A Kihlgård le había dado tiempo a tomarse unos trozos de arenque y unas copitas de aguardiente, y expelía sus vapores al hablar. Knutas se puso blanco como el papel. Se desvió junto a unos contenedores que había al lado de la carretera y frenó en seco. Salió a toda prisa del coche, abrió la portezuela de atrás y sacó a Kihlgård del vehículo.

—¿Qué coño de estupideces estás diciendo? ¿Es que te has vuelto loco? —le gritó.

Kihlgård se quedó tan pasmado que no supo cómo reaccionar. Lo hizo defendiéndose.

—¿Qué demonios haces? Tengo razón, y lo sabes. Tenía que pasar algo por cojones. Está claro que no íbamos a ninguna parte.

—¿Qué quieres decir, cabrón? —aulló Knutas—. ¿Cómo cono puedes decir que está bien que una mujer joven haya sido asesinada por un psicópata? ¿Estás mal de la cabeza tú también?

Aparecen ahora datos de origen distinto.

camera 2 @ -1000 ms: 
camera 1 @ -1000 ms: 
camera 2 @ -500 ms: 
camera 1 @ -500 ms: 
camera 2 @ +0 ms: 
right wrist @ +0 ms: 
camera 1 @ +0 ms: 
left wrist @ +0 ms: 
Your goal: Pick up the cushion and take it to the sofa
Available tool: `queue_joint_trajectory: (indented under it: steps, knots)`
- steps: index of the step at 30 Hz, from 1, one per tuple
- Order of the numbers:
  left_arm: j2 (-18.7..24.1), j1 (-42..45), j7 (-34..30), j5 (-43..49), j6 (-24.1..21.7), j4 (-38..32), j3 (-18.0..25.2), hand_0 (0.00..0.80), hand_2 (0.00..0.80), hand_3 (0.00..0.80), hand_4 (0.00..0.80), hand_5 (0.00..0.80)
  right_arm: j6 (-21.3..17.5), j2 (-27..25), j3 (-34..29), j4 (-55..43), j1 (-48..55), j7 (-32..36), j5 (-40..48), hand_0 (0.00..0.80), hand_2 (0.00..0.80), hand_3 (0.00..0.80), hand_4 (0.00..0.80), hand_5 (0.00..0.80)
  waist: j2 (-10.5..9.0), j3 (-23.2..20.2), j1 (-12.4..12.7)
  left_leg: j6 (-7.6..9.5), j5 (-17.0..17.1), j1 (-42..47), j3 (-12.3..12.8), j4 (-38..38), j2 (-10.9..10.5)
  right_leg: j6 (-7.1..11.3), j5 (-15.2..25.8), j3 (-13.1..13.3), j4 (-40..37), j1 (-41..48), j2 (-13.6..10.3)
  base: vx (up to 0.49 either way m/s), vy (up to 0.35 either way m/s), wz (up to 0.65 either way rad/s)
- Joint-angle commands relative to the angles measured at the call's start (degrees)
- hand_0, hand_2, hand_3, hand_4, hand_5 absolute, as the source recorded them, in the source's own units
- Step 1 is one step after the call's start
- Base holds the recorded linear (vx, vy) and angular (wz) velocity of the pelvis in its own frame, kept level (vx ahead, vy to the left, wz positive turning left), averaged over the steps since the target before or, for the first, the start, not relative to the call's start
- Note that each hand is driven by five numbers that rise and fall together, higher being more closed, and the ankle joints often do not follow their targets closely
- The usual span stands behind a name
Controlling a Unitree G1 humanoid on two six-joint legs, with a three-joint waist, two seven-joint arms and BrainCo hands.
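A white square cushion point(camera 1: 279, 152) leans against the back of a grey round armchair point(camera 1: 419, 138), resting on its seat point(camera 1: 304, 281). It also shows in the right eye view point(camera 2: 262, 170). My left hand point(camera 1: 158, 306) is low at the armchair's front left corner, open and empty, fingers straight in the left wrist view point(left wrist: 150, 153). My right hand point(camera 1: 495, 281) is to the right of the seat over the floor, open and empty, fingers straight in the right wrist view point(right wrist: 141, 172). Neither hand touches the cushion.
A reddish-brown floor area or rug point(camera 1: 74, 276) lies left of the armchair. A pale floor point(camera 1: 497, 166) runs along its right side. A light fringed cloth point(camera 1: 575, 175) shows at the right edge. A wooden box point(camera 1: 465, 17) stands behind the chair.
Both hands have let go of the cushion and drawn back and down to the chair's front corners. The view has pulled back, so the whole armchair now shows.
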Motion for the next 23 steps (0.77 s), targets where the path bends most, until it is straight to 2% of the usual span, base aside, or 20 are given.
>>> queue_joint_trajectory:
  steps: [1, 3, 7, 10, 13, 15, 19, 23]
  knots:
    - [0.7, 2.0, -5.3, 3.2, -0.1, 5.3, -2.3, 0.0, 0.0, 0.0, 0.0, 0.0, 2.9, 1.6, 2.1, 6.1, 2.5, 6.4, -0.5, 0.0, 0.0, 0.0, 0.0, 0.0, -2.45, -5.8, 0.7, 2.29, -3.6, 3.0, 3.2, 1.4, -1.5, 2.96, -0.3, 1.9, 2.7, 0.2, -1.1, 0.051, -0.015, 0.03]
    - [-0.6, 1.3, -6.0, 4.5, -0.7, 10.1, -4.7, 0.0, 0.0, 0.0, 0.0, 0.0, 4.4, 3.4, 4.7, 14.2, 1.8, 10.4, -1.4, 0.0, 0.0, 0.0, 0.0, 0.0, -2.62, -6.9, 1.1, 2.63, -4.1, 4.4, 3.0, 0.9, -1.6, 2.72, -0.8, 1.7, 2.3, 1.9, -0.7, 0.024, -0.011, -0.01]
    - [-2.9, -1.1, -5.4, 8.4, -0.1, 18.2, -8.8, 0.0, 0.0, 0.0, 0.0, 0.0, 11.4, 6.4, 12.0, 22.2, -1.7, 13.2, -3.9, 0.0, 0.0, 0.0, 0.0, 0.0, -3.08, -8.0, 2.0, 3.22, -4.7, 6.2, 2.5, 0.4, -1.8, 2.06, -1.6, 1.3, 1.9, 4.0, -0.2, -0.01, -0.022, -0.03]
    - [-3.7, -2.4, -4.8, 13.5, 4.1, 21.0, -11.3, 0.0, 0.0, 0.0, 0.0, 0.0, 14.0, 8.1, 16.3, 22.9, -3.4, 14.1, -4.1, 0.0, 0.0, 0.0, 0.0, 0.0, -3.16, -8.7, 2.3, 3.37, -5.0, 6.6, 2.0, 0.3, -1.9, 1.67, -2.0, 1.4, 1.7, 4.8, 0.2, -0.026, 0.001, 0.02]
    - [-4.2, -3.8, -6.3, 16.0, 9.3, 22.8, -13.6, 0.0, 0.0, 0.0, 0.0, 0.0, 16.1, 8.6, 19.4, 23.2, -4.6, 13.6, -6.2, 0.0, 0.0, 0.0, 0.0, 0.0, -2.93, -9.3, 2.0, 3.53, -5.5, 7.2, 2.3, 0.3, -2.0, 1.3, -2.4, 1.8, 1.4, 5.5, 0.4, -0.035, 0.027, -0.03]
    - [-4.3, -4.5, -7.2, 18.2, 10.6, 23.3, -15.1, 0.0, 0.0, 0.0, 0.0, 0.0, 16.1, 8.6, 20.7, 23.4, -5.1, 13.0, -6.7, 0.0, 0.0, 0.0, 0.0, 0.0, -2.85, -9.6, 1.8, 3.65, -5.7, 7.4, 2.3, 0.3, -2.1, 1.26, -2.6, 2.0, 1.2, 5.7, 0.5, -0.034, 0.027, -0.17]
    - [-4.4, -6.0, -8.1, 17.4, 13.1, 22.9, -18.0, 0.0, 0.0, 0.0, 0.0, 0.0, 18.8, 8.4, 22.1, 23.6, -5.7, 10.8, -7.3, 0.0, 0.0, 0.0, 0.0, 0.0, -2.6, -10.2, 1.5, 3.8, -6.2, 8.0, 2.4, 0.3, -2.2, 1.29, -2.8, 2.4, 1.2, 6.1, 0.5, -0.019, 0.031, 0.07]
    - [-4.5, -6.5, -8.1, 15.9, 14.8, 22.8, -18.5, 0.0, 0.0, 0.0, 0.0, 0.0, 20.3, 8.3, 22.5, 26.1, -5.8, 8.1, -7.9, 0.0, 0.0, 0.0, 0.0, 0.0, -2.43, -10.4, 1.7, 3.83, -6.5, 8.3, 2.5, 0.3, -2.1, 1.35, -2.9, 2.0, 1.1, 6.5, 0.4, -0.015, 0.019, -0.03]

Karin, que se había quedado dentro del coche, salió y los separó. Agarró a Knutas que tenía asido a Kihlgård por el cuello de la camisa. Dos botones habían saltado por los aires.

—¿Es que os habéis vuelto locos los dos? —gritó—. ¿Cómo podéis comportaros así? ¿No os dais cuenta de que hay gente mirando?

Los dos hombres, muy cortados, miraron con sorpresa hacia la carretera. Al otro lado había una granja desde donde un grupo de personas vestidas de fiesta y con coronas de flores en la cabeza miraba hacia el coche policial y los dos hombres enfurecidos.

—¡Uy! ¡Joder! —exclamó Knutas recuperando la compostura.

Kihlgård se ajustó la ropa, hizo una leve inclinación dirigida al público y se volvió a sentar en su sitio.

Continuaron el viaje en silencio. Knutas estaba furioso, pensó que mejor sería dejar la discusión para otro momento. La frustración por no haber logrado encontrar al asesino debía de haberles afectado a todos ellos.

Karin se sentó en el asiento del copiloto. No dijo nada. Knutas comprendió que estaba disgustada.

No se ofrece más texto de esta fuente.